Birkaç parti cevheri işledikten sonra Lith neredeyse öğle vakti geldiğini fark etti.
“Burada durabilir miyiz? Benim için birkaç şey yapmanı istiyorum.” diye sordu.
“Bunun için biraz geç değil mi? Bana çok daha önce söylemeliydin. Kalıp olmadan yapabileceğim pek bir şey yok ve sen bana bir şeyler hazırlamam için yeterince haber vermedin.”
“Bir süre önce bana yaptığın gümüş çekiçlerin kalıbı hâlâ duruyor mu?”
“Elbette. Çekiç lazım mı?” Zekell bu isteği karşısında şaşırmıştı. Lith yalnızca kılıç kullandığı için bu bir silah ya da yalnızca dekoratif bir şey olamazdı. Bu Orichalcum'un israfı olurdu ve Lith de kendisi kadar tutumluydu.
“Birden fazla. Onları büyülemem gerekiyor ve başarısızlık muhtemeldir. Ayrıca bir zincir zırha ve Orichalcum'dan zincir pantolona da ihtiyacım var. Şeklinin önemi yok. Daha iyi bir Skinwalker Zırhı yapacağım.” dedi Lith.
Zekell'in ona birkaç çekiç hazırlamak için yeterli zamanı vardı, geri kalan her şeyin beklemesi gerekiyordu. Zekell önce Orichalcum'un geri kalanını arındırmayı bitirecek, ardından Lith'in talep ettiği eşyalar üzerinde çalışacaktı.
'Orichalcum kesinlikle diğer metallerden farklıdır.' Solus düşündü.
'Aslında. Şimdiye kadar kullandığımız tüm çekiçlerden çok daha hafif ve dayanıklı.' Lith onunla Zekell'in örsüne birkaç kez vurmuştu ama metal bükülmedi ve çizilmedi.
'Bu değil. Demek istediğim, kendine ait çok ince bir mana akışı var.' Solus'un sözleri Lith'i şok etti.
Solus'un aslında hatalı olduğunu fark ederek Life vision'ı etkinleştirdi.
'Bu aslında bir mana akışı değil. Orichalcum dünya enerjisini çekip kanalize edebiliyor gibi görünüyor. Yaşam gücü ya da mana çekirdeği yok.' Lith, hipotezini test etmek için Canlandırma'yı kullandı.
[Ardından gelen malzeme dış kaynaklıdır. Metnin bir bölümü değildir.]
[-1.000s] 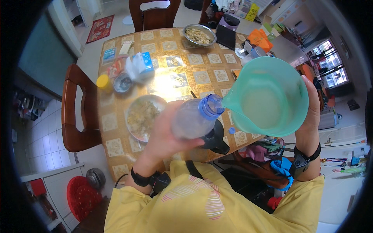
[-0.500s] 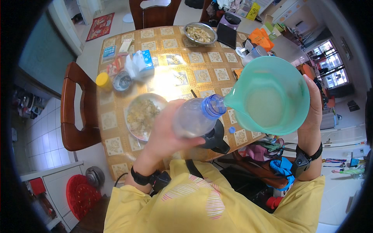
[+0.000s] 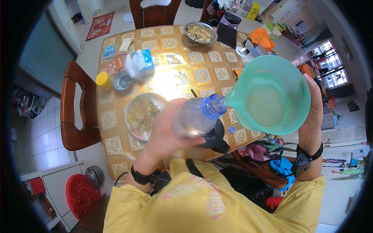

Artık metalin içini canlı bir varlıkmış gibi görebildiğini ve hatta içinde kalan yabancı maddeleri bile tespit edebildiğini keşfetti.
'Zolgrish'in demir ocağında bunu neden fark etmediğimizi merak ediyorum. Orichalcum sadece gümüş ve Adamant'tır, oysa bize verdiği demirhane saf Adamant'tan yapılmıştır. Orichalcum'un Adamant'tan daha iyi özelliklere sahip olması hiç mantıklı değil.' Lith düşündü.
'Muhtemelen ikimiz de onun laboratuvarında saklanan sihirli şeyler yüzünden kör olduğumuz için. Mekan havaya uçmak üzereydi, demir ocağında Canlandırma'yı kullanacak vaktimiz yoktu. Üstelik kaçtıktan sonra cebimizden hiç çıkarmadık.
'Jambel'den ayrılır ayrılmaz Zantia'ya geldik. İkinci kez bakma şansımız olmadı.” Solus yanıtladı.
'Görünüşe göre yapacak çok işimiz var ve önümüzde yalnızca 20 kahrolası gün var.' Lith düşündü.